▶ **Assignment**: Print every record word for word.

▶ **Information provided**:
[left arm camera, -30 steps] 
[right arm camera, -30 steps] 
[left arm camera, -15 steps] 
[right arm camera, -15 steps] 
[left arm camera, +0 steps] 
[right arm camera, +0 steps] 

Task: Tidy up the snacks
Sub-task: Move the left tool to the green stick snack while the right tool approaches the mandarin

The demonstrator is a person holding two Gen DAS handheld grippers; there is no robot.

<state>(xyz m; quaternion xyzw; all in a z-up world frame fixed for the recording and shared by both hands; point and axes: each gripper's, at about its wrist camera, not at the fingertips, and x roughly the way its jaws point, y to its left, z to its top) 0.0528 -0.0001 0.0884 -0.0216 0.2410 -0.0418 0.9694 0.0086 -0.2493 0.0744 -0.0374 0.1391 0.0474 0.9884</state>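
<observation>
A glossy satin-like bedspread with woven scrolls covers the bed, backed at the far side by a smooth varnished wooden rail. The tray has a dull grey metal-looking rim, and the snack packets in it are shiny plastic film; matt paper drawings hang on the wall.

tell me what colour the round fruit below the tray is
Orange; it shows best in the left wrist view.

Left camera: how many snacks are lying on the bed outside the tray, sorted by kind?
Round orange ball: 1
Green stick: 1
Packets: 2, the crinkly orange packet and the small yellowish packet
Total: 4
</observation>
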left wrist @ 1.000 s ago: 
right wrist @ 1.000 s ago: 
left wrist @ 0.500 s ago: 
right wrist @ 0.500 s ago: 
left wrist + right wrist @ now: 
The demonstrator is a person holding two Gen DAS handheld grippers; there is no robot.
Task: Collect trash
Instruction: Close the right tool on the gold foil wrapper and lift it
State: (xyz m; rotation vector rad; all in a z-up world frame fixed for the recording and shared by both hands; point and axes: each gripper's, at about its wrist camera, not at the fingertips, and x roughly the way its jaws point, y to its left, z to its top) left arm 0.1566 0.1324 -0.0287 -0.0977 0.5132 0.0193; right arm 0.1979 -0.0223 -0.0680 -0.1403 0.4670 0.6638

▶ **Reply**:
[left arm camera, -30 steps] 
[right arm camera, -30 steps] 
[left arm camera, -15 steps] 
[right arm camera, -15 steps] 
[left arm camera, +0 steps] 
[right arm camera, +0 steps] 

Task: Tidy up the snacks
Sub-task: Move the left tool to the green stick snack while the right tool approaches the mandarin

The demonstrator is a person holding two Gen DAS handheld grippers; there is no robot.

<state>(xyz m; quaternion xyzw; all in a z-up world frame fixed for the recording and shared by both hands; point and axes: each gripper's, at about its wrist camera, not at the fingertips, and x roughly the way its jaws point, y to its left, z to its top) 0.0528 -0.0001 0.0884 -0.0216 0.2410 -0.0418 0.9694 0.0086 -0.2493 0.0744 -0.0374 0.1391 0.0474 0.9884</state>
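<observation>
A glossy satin-like bedspread with woven scrolls covers the bed, backed at the far side by a smooth varnished wooden rail. The tray has a dull grey metal-looking rim, and the snack packets in it are shiny plastic film; matt paper drawings hang on the wall.

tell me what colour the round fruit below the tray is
Orange; it shows best in the left wrist view.

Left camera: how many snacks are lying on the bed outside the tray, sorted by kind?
Round orange ball: 1
Green stick: 1
Packets: 2, the crinkly orange packet and the small yellowish packet
Total: 4
</observation>
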left wrist @ 1.000 s ago: 
right wrist @ 1.000 s ago: 
left wrist @ 0.500 s ago: 
right wrist @ 0.500 s ago: 
left wrist + right wrist @ now: 
The demonstrator is a person holding two Gen DAS handheld grippers; there is no robot.
Task: Collect trash
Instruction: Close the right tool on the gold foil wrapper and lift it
State: (xyz m; rotation vector rad; all in a z-up world frame fixed for the recording and shared by both hands; point and axes: each gripper's, at about its wrist camera, not at the fingertips, and x roughly the way its jaws point, y to its left, z to its top) left arm 0.1566 0.1324 -0.0287 -0.0977 0.5132 0.0193; right arm 0.1979 -0.0223 -0.0680 -0.1403 0.4670 0.6638

The required output is now complete.